Risks of the procedure

BPD/DS reduces the absorption of essential vitamins and minerals and can result in serious, long-term complications. People who have BPD/DS may develop anemia, osteoporosis, or kidney stones.

In addition, people who have undergone BPD/DS are at high risk for calcium and iron deficiencies. These people are also at high risk for deficiencies in vitamins A, D, E, and K, the fat-soluble vitamins. 

Although rare, a thiamine deficiency can happen after BPD/DS surgery. This can damage the nervous system if untreated. 

Up to 18% of people with a BPD/DS surgery also develop some element of protein-energy malnutrition. When severe, this condition is known as kwashiorkor, a severe and potentially life-threatening form of malnutrition.

If you have BPD/DS surgery, you will need to take vitamin and mineral supplements and have regular blood testing for the rest of your life. This is done to prevent severe vitamin deficiencies and related complications. Even if you take the supplements as prescribed, you still may develop nutritional problems and need treatment.

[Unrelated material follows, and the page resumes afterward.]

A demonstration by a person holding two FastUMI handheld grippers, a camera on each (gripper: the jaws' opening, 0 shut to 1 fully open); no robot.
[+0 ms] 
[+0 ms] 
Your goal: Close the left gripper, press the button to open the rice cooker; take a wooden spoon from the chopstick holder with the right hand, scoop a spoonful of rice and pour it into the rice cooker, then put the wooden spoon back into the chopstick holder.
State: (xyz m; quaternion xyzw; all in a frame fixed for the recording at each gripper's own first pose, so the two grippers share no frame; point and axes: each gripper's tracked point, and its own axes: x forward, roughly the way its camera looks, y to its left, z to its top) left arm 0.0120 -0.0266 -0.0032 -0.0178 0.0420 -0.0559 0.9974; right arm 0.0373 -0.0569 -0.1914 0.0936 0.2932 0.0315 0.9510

Like any surgery, the BPD/DS procedure carries certain risks:

  • Internal bleeding

  • Infection, including pneumonia, intra abdominal abscesses, and C. diff colitis, which can progress to septic shock

  • Leaks from the stomach or small bowel
  • Damage to nearby structures
  • Heart attack
  • Stroke
  • Bowel obstruction
  • Blood clots in your legs that can move to the lungs

  • Hernias

  • Death

After the procedure

The American Society for Metabolic and Bariatric Surgery (ASMBS) recommends that healthcare providers prescribe these daily supplements after BPD/DS weight-loss surgery to help prevent nutritional deficiencies:

  • Vitamin A, starting 2 to 4 weeks after surgery

  • Vitamin D, starting 2 to 4 weeks after surgery

  • Vitamin K, starting 2 to 4 weeks after surgery

  • Multivitamin with 200% of the daily values, starting the first day after discharge from the hospital

  • Minimum of 18 mg to 27 mg of iron, and up to 50 mg to 100 mg a day for menstruating women or adolescents at risk for anemia

  • Calcium supplements, usually taken as 3 to 4 doses of 500 mg to 600 mg doses, starting on the first day after your discharge or within the first month after surgery. Note: Don't take these at the same time as iron supplements. Wait a couple of hours.

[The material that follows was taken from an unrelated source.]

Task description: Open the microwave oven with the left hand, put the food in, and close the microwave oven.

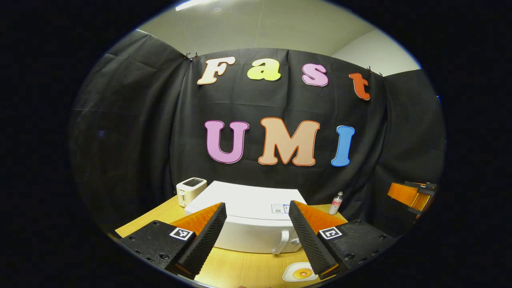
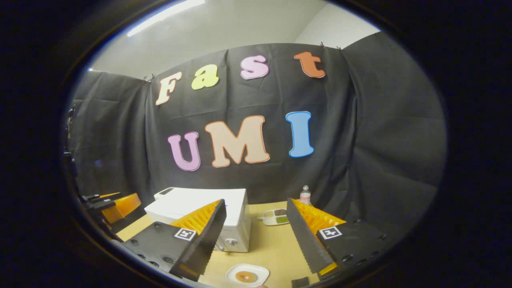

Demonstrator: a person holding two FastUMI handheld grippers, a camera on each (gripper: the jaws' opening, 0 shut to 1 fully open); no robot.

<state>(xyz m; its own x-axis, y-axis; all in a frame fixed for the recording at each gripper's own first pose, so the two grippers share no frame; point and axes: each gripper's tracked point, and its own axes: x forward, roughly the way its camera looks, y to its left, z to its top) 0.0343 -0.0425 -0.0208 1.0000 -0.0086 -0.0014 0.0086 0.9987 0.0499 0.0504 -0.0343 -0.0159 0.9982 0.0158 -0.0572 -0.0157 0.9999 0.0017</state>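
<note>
Left gripper view: toaster [image 1: 191, 191] at 10 o'clock of the microwave [image 1: 248, 218], small bottle [image 1: 336, 203] at 2 o'clock, both apart from it.

Microwave is white, door shut, handle [image 1: 282, 242] on its right front, mid-table [image 1: 224, 268].

Food plate [image 1: 300, 273] lies in front, near the handle.

Right gripper view: seasoning tray [image 2: 275, 216] just right of the microwave.

Left gripper [image 1: 258, 236] and right gripper [image 2: 256, 240] spread wide, holding nothing.
</note>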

  • Vitamin B12 supplements containing 350 mcg to 500 mcg. Some people will need to give themselves B12 injections every month

  • Optional B-complex vitamin

  • Up to 3 servings of calcium-rich dairy beverages

The ASMBS also recommends that you eat small but nutritious meals that are high in protein, along with fruits, vegetables, whole grains, and omega-3 fatty acids. You should avoid meals high in sugar.

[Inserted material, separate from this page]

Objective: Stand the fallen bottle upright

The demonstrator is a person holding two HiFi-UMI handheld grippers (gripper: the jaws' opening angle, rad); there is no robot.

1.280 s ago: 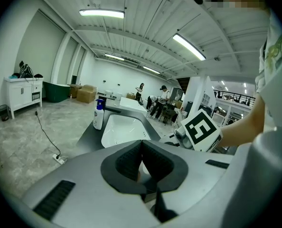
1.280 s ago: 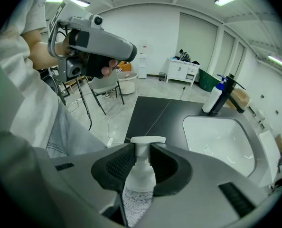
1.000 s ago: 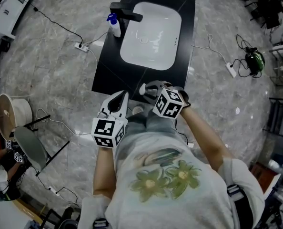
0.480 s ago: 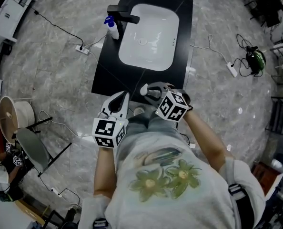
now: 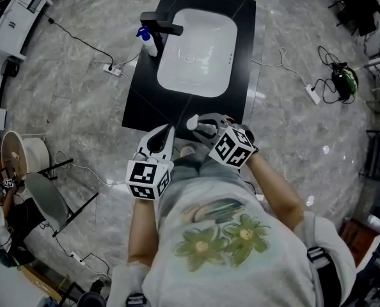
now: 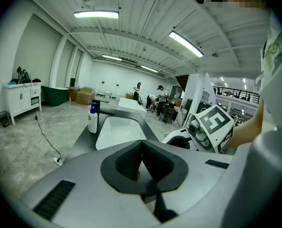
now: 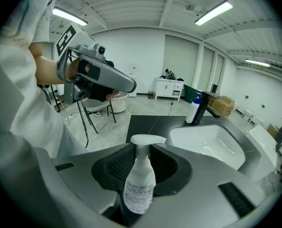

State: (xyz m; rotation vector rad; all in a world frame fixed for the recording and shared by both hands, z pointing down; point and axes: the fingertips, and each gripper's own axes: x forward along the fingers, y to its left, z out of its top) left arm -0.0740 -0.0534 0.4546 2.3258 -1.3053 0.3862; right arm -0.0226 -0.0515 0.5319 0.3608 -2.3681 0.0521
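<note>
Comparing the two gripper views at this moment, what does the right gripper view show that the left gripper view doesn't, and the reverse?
Only the right gripper view: a white spray bottle held between the right gripper jaws, the left gripper seen from outside, and a chair.
Only the left gripper view: the left gripper's own jaws, closed with nothing between them, and a power strip on the floor.
Both: the white sink, the black faucet and the blue-capped bottle beside it.
</note>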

It's important to understand that following a healthy lifestyle is critical to maintaining weight loss after surgery. This includes eating a healthy diet and getting plenty of regular exercise. And it requires a lifelong commitment, with regular visits to your bariatric surgeon or other healthcare provider for periodic lab checks. The duodenal switch can result in considerable weight loss. It also offers improvement or resolution of many obesity-related medical conditions. But it needs regular follow-up and a commitment to taking the protein, vitamins, and supplements that you will need.